◆ Problem ◆
Give the data again exactly, stopping after the "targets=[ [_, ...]" line.

◆ Material for the task ◆
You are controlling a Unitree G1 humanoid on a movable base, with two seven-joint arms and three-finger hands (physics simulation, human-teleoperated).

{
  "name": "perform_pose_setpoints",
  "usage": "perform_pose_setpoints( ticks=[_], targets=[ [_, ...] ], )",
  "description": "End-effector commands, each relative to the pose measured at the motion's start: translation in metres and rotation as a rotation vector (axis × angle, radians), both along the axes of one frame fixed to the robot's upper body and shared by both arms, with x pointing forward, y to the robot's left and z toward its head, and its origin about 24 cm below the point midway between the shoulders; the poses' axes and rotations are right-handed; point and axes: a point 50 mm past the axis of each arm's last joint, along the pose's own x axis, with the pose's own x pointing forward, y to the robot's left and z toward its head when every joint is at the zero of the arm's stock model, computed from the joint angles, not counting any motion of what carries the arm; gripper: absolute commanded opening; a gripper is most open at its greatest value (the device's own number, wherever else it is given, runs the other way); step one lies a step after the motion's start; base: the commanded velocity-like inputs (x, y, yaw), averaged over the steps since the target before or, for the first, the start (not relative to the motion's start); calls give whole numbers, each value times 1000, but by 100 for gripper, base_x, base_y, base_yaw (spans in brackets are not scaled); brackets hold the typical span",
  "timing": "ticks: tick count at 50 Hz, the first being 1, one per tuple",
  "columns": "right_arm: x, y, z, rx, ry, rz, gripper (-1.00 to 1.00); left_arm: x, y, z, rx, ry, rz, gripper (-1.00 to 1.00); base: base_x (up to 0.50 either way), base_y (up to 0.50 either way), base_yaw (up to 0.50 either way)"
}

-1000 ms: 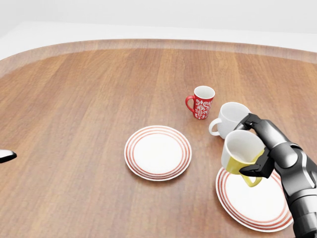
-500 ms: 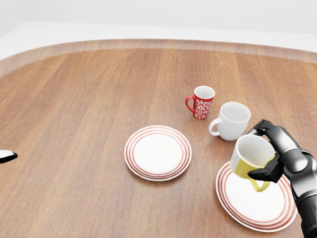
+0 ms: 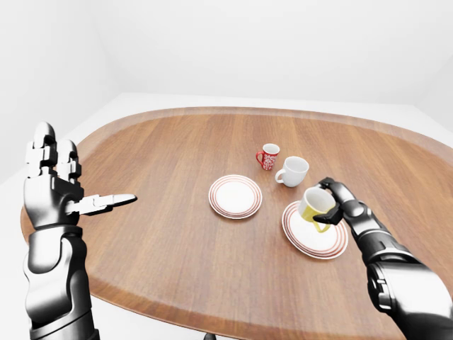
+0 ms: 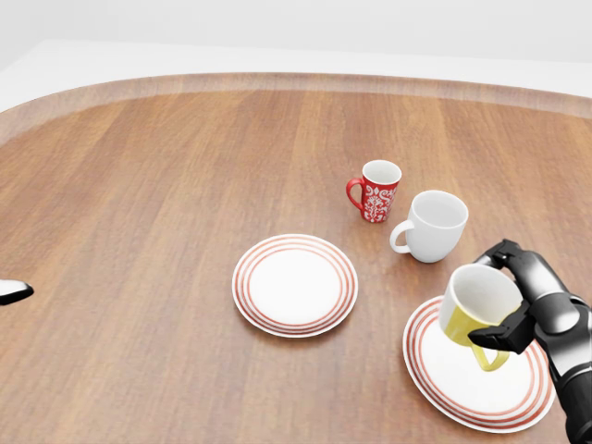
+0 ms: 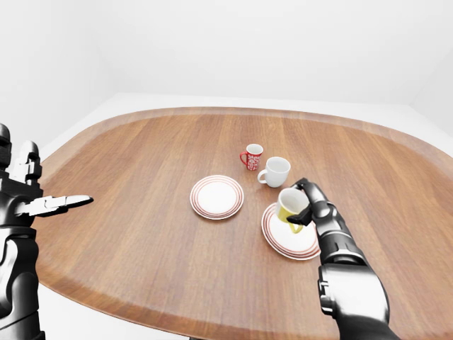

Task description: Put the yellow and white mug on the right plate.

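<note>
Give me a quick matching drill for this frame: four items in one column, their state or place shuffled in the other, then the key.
Items:
1. yellow and white mug
2. red mug
3. left plate
4. left hand

States:
A. bare, nothing on it
B. raised off the table, fingers open
C. tilted, gripped by the right hand over the right plate
D. upright on the table beside the white mug

Pairs: 1-C, 2-D, 3-A, 4-B
</note>
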Motion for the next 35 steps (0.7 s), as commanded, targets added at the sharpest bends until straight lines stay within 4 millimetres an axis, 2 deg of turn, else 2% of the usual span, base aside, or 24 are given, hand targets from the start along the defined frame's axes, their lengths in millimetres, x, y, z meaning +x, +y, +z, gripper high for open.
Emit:
perform_pose_setpoints(
  ticks=[1, 10, 35],
  targets=[
    [-2, -1, -4, 2, -1, -29, -100, -1, 0, 1, 3, -5, 0, 100, 0, 0, 0],
    [-5, -1, -9, -11, 6, -44, -100, -2, -1, 2, 7, -11, 0, 100, 0, 0, 0],
    [-6, -4, -7, -78, -20, -77, -100, 0, -1, 0, 2, 1, -1, 100, 0, 0, 0]
  ],
)
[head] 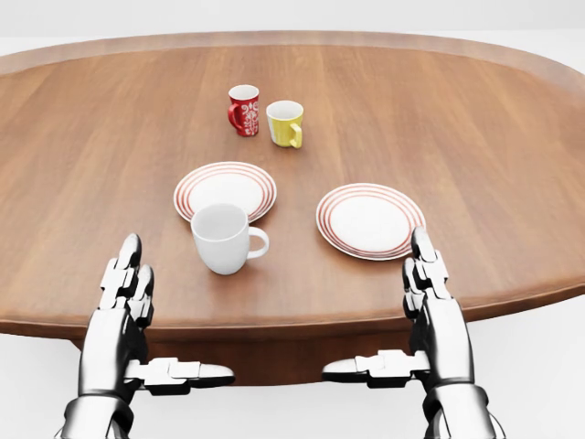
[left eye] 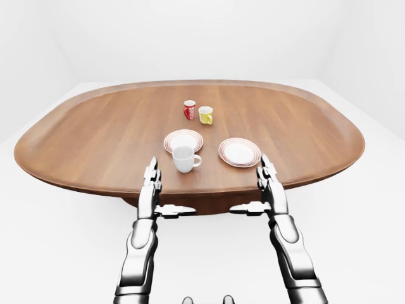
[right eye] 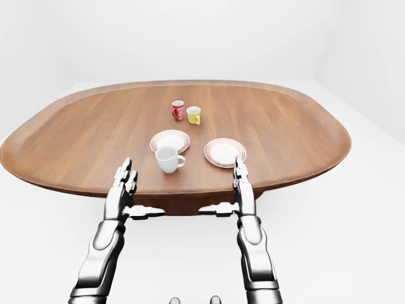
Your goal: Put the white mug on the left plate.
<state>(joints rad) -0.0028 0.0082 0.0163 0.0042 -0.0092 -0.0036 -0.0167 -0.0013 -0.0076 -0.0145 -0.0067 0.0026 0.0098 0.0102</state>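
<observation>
White mug point(head: 222, 238) lies at two o'clock from the nearer, released left hand point(head: 126, 291); handle apparently points right.

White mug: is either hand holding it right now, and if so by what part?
Nothing is held. Both the left hand and right hand are open, fingers extended, apart from the white mug, which stands on the table.

Wooden table point(head: 475, 137): mugs, plates
</observation>
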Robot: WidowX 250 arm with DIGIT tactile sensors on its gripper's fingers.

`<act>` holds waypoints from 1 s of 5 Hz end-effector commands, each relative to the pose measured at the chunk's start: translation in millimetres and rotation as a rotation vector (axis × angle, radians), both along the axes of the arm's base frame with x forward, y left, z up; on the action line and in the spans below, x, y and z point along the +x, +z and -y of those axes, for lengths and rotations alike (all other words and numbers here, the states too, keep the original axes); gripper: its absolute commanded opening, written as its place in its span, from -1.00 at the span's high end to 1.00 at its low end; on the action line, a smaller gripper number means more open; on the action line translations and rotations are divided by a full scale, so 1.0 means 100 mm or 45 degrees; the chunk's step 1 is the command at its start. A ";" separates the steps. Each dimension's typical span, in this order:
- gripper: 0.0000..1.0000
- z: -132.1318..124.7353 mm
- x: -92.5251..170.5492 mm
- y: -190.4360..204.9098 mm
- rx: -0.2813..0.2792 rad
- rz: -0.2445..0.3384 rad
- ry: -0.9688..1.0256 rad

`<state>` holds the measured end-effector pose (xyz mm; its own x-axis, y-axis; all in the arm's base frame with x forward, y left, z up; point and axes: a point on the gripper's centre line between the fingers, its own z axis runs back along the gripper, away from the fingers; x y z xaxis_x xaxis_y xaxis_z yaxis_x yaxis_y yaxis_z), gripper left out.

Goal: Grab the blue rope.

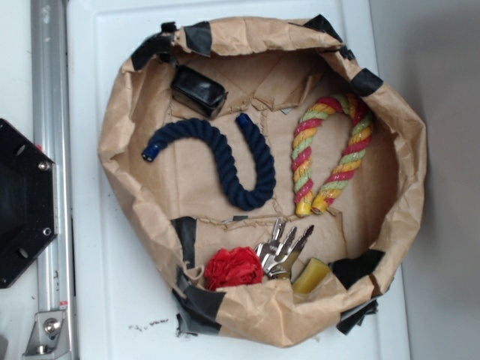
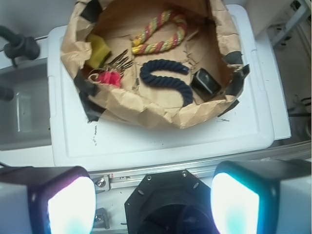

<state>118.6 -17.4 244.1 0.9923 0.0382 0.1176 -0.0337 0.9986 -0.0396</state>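
Inside the paper nest (image 1: 124,97), blue rope (image 1: 225,154) is lying curved, left of the striped rope (image 1: 334,154), untouched. Gripper (image 2: 153,195) is hovering well outside the nest, fingers (image 2: 70,207) spread wide, likely readying approach.

Black octagonal base plate (image 1: 22,202) with silver screws; dark gripper (image 2: 153,200) fingers with pale glowing pads.

you have a white worktop (image 1: 112,300), a plastic lid-like surface with a raised rim. directly on it sits a crumpled brown paper basin (image 1: 390,112), its rim patched with black tape. small dark specks mark the worktop near one edge.
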 end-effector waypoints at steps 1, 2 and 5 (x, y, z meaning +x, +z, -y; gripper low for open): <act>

◆ Response box ◆
You are controlling a Unitree G1 humanoid on a movable base, with two seven-joint arms and three-finger hands (physics simulation, human-teleoperated).

{
  "name": "perform_pose_setpoints",
  "usage": "perform_pose_setpoints( ticks=[_], targets=[ [_, ...] ], )",

Nothing else is required to complete the exercise.